TASK BRIEF =>
Set down each entry exactly as it stands, without altering a single character.

Records from a dataset =>
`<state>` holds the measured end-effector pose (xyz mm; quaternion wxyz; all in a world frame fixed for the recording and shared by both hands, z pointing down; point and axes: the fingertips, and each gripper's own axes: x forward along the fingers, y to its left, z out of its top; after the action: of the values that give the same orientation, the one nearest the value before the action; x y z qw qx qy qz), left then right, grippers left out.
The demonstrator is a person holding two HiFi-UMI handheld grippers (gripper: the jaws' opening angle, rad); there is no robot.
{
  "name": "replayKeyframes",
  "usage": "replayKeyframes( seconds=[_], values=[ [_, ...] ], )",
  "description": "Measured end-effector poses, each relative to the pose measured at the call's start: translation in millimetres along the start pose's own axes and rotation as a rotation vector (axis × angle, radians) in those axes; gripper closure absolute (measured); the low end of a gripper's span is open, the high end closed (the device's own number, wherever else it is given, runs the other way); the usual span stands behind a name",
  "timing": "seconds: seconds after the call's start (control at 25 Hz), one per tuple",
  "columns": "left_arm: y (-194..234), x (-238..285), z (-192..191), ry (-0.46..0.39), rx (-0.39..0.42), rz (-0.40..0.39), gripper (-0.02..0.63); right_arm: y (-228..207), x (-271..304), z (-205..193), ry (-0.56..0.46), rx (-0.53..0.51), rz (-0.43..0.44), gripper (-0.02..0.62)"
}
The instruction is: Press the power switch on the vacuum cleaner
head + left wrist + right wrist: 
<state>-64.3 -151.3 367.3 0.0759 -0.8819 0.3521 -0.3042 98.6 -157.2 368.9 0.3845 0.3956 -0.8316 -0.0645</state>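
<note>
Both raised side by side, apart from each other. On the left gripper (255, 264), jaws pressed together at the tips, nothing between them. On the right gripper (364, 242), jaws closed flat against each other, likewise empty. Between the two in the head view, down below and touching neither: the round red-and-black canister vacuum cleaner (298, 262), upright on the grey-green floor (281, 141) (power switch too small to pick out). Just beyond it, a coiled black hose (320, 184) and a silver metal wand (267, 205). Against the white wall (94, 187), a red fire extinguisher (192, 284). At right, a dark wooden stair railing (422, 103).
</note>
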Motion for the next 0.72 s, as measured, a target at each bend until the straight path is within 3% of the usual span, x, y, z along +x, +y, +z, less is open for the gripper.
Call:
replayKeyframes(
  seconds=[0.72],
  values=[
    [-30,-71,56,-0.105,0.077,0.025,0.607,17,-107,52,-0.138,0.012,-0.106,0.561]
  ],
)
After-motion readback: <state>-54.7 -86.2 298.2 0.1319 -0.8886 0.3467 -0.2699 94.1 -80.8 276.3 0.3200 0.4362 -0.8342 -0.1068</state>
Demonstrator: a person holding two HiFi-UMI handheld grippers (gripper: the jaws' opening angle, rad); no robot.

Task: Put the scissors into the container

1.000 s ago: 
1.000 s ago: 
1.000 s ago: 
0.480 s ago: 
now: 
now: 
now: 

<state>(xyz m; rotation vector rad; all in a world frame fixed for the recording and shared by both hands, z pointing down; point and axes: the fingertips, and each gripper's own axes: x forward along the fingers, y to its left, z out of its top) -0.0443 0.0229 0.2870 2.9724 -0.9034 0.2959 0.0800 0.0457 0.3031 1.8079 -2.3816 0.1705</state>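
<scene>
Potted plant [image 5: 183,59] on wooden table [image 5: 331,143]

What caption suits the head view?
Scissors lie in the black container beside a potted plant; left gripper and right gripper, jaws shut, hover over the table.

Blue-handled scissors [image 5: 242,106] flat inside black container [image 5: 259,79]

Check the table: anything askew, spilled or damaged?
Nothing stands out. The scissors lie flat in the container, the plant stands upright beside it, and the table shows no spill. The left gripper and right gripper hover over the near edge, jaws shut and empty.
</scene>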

SOLUTION TO THIS EXERCISE =>
`<state>` holds the measured end-effector pose (xyz mm; quaternion wxyz; all in a world frame fixed for the recording and shared by both hands, z pointing down; point and axes: the fingertips, and each gripper's own axes: x forward along the fingers, y to its left, z out of its top; after the action: of the values that give the same orientation, the one nearest the value before the action; x y z qw qx qy qz), left then right, grippers left out.
The demonstrator is a person holding two HiFi-UMI handheld grippers (gripper: the jaws' opening angle, rad); there is no robot.
{
  "name": "replayKeyframes",
  "usage": "replayKeyframes( seconds=[_], values=[ [_, ...] ], )",
  "description": "Measured end-effector poses, each relative to the pose measured at the call's start: translation in millimetres along the start pose's own axes and rotation as a rotation vector (axis × angle, radians) in those axes; gripper closure absolute (measured); the low end of a gripper's span is open, the high end closed (the device's own number, wherever else it is given, runs the other way); the usual span stands behind a name",
  "timing": "seconds: seconds after the call's start (control at 25 Hz), one per tuple",
  "columns": "left_arm: y (-194..234), x (-238..285), z (-192..191), ry (-0.46..0.39), rx (-0.39..0.42), rz (-0.40..0.39), gripper (-0.02..0.63); right_arm: y (-228..207), x (-271..304), z (-205..193), ry (-0.56..0.46), rx (-0.53..0.51), rz (-0.43..0.44), gripper (-0.02..0.62)"
}
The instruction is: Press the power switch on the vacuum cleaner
head + left wrist + right wrist: 
<state>-64.3 -151.3 367.3 0.0759 -0.8819 0.3521 -0.3042 98.6 -157.2 368.9 0.3845 0.3956 -0.8316 -0.0645</state>
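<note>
Both raised side by side, apart from each other. On the left gripper (255, 264), jaws pressed together at the tips, nothing between them. On the right gripper (364, 242), jaws closed flat against each other, likewise empty. Between the two in the head view, down below and touching neither: the round red-and-black canister vacuum cleaner (298, 262), upright on the grey-green floor (281, 141) (power switch too small to pick out). Just beyond it, a coiled black hose (320, 184) and a silver metal wand (267, 205). Against the white wall (94, 187), a red fire extinguisher (192, 284). At right, a dark wooden stair railing (422, 103).
</note>
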Motion for the next 0.72 s, as measured, a target at each bend until the straight path is within 3% of the usual span, x, y, z along +x, +y, +z, less is open for the gripper.
Call:
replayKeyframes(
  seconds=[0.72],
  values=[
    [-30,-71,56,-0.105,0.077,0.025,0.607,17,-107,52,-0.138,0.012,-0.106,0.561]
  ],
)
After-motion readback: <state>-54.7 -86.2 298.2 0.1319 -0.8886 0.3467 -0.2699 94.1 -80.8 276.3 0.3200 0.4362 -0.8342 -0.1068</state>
Demonstrator: a person holding two HiFi-UMI handheld grippers (gripper: the jaws' opening angle, rad); no robot.

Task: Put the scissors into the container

1.000 s ago: 
1.000 s ago: 
1.000 s ago: 
0.480 s ago: 
now: 
now: 
now: 

<state>(xyz m; rotation vector rad; all in a world frame fixed for the recording and shared by both hands, z pointing down; point and axes: the fingertips, and each gripper's own axes: x forward along the fingers, y to its left, z out of its top) -0.0443 0.0229 0.2870 2.9724 -0.9034 0.2959 0.0800 0.0457 0.3031 1.8079 -2.3816 0.1705</state>
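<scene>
Potted plant [image 5: 183,59] on wooden table [image 5: 331,143]

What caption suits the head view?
Scissors lie in the black container beside a potted plant; left gripper and right gripper, jaws shut, hover over the table.

Blue-handled scissors [image 5: 242,106] flat inside black container [image 5: 259,79]

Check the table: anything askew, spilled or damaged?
Nothing stands out. The scissors lie flat in the container, the plant stands upright beside it, and the table shows no spill. The left gripper and right gripper hover over the near edge, jaws shut and empty.
</scene>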

The answer is now complete.